Description of the task: In full and word for word, restate the lines of the listing.

Supplied material:

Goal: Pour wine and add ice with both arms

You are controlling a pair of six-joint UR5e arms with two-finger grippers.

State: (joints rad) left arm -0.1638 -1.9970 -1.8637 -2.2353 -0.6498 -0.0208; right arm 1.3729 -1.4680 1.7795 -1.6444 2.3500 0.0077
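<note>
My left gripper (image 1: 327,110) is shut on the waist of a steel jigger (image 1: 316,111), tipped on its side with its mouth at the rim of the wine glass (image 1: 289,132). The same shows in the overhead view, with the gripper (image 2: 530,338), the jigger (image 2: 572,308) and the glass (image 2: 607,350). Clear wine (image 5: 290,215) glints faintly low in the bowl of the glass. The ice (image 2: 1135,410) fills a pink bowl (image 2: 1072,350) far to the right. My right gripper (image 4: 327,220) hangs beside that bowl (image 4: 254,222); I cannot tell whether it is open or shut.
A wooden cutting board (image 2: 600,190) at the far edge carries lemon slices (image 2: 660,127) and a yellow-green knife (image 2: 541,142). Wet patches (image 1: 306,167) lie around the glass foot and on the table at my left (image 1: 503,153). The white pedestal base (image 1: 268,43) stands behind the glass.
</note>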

Output:
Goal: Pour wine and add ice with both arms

You are controlling a pair of six-joint UR5e arms with two-finger grippers.

State: (joints rad) left arm -0.1638 -1.9970 -1.8637 -2.2353 -0.6498 -0.0208; right arm 1.3729 -1.4680 1.7795 -1.6444 2.3500 0.0077
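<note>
My left gripper (image 1: 327,110) is shut on the waist of a steel jigger (image 1: 316,111), tipped on its side with its mouth at the rim of the wine glass (image 1: 289,132). The same shows in the overhead view, with the gripper (image 2: 530,338), the jigger (image 2: 572,308) and the glass (image 2: 607,350). Clear wine (image 5: 290,215) glints faintly low in the bowl of the glass. The ice (image 2: 1135,410) fills a pink bowl (image 2: 1072,350) far to the right. My right gripper (image 4: 327,220) hangs beside that bowl (image 4: 254,222); I cannot tell whether it is open or shut.
A wooden cutting board (image 2: 600,190) at the far edge carries lemon slices (image 2: 660,127) and a yellow-green knife (image 2: 541,142). Wet patches (image 1: 306,167) lie around the glass foot and on the table at my left (image 1: 503,153). The white pedestal base (image 1: 268,43) stands behind the glass.
</note>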

Response complete; there is no more output.